Clodagh just shook her head. 'Cheechakos,' she said.
‘What's that?' Cita asked. Her own Flock had many Spanish words and Asian words in their language, but here in Kilcoole, the people used some words in the old Irish tongue and some in the Inuit and Native American tongues of their ancestors.
‘A cheechako is a newcomer, child.’
‘Like me?’
‘No, because you're from Petaybee. You're used to the cold and all. A person is a cheechako until they've lived here from freeze-up to thaw. If they live through the winter, they know if they want to stay or go away.’

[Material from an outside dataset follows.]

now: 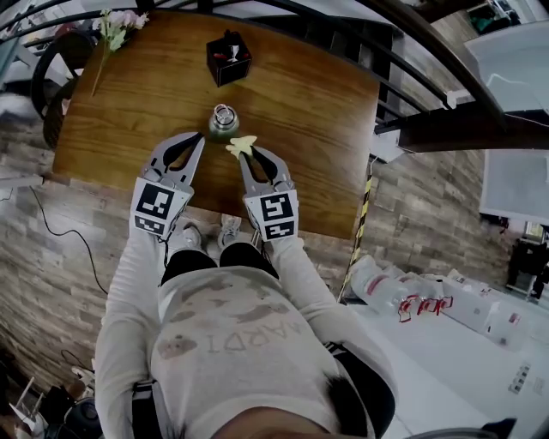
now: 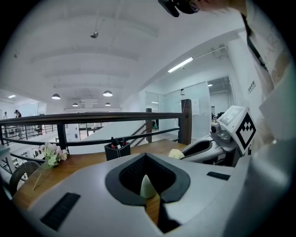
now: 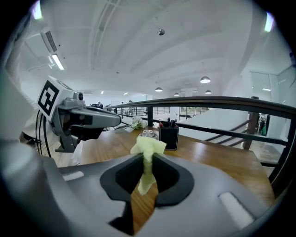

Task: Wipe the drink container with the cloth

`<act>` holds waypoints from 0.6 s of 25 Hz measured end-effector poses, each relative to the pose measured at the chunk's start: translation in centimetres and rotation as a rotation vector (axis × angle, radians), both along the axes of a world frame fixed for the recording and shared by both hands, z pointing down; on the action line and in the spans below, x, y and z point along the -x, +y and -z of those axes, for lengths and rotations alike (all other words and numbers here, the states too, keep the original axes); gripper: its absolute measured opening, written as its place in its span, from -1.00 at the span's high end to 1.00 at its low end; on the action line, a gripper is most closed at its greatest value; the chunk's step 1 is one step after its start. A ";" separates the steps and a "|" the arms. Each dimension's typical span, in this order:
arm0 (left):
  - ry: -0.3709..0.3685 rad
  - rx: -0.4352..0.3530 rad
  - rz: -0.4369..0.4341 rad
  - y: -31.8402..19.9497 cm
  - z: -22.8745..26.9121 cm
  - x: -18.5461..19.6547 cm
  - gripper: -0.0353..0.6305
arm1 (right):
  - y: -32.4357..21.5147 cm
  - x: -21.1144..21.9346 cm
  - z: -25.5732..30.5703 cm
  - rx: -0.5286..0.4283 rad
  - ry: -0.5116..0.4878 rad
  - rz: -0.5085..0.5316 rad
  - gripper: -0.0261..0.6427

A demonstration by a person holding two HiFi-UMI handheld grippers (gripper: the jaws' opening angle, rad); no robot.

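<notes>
The drink container (image 1: 223,123), a small green vessel with a metal lid, stands on the wooden table (image 1: 317,129). My right gripper (image 1: 243,156) is shut on a yellow cloth (image 1: 241,145), held just right of and nearer than the container. In the right gripper view the cloth (image 3: 148,147) pokes out past the tips, with the container's lid (image 3: 148,134) just behind it. My left gripper (image 1: 202,139) lies at the container's left side, its jaws together at the tips. A pale shape (image 2: 147,185) shows in its slit; I cannot tell what it is.
A black pen holder (image 1: 228,57) stands beyond the container. Pale flowers (image 1: 116,26) lie at the table's far left corner. A dark railing (image 3: 208,104) runs behind the table. The person's legs and shoes (image 1: 227,230) are at the near table edge.
</notes>
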State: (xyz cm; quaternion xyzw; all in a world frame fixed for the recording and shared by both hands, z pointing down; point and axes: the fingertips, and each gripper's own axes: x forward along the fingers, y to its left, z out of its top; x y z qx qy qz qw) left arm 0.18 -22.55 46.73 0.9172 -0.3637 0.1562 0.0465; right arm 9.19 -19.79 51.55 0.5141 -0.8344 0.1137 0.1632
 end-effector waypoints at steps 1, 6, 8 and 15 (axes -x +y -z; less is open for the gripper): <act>0.005 -0.002 0.002 0.3 0.2 0.3 0.88 | 0.2 0.1 0.4 -0.007 -0.001 -0.007 0.71; 0.041 -0.034 0.013 1.9 1.9 1.6 0.88 | 1.8 0.6 2.5 -0.040 -0.020 -0.046 0.71; 0.047 -0.043 0.009 2.5 2.3 2.0 0.88 | 2.4 0.6 3.3 -0.053 -0.031 -0.066 0.71; 0.079 -0.075 0.002 4.2 4.4 3.3 0.88 | 4.4 0.9 5.9 -0.101 -0.034 -0.114 0.71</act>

‘But the Beneficence helps you get through winters, doesn't it, Moth - Clodagh?' Sister Agate asked, a tad anxiously. 'It surely doesn't kill anyone. From what Brother Granite said, it provides for all!’
Clodagh rolled her eyes and said to Cita, 'This could be a real long winter.’
Sean Shongili was tempted to say 'Look what the cat's dragged in,' when Clodagh, Cita and the Rourkes, with curlies and feline in escort of the most recently landed visitors, stopped in front of Yana's cabin that afternoon.